ACTIVITY -> All of the data below is to be written out again exactly.

MATERIAL PROVIDED ->

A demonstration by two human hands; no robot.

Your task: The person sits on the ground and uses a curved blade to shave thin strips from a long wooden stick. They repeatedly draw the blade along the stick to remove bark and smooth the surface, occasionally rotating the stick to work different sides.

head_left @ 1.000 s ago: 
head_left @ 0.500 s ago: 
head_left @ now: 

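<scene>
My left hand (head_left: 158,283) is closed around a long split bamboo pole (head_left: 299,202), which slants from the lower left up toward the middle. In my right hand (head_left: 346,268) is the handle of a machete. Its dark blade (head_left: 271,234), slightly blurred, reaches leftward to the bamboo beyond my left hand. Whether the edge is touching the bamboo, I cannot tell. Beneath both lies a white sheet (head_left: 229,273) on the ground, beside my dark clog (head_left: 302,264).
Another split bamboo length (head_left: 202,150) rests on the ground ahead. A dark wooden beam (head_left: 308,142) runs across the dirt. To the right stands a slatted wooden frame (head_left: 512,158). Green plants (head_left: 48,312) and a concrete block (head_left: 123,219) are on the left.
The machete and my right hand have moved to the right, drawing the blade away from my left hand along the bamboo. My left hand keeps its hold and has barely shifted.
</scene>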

WRITTEN ANSWER ->
A demonstration by two human hands; no robot.

Your task: The person sits on the ground and uses a curved blade to shave thin strips from a long wooden stick. They repeatedly draw the blade along the stick to remove bark and smooth the surface, occasionally rotating the stick to work different sides.

head_left @ 1.000 s ago: 
head_left @ 0.500 s ago: 
head_left @ now: 

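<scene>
My left hand (head_left: 158,283) is closed around a long split bamboo pole (head_left: 299,202), which slants from the lower left up toward the middle. In my right hand (head_left: 346,268) is the handle of a machete. Its dark blade (head_left: 271,234), slightly blurred, reaches leftward to the bamboo beyond my left hand. Whether the edge is touching the bamboo, I cannot tell. Beneath both lies a white sheet (head_left: 229,273) on the ground, beside my dark clog (head_left: 302,264).
Another split bamboo length (head_left: 202,150) rests on the ground ahead. A dark wooden beam (head_left: 308,142) runs across the dirt. To the right stands a slatted wooden frame (head_left: 512,158). Green plants (head_left: 48,312) and a concrete block (head_left: 123,219) are on the left.
The machete and my right hand have moved to the right, drawing the blade away from my left hand along the bamboo. My left hand keeps its hold and has barely shifted.
</scene>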

That completes the output for this exercise.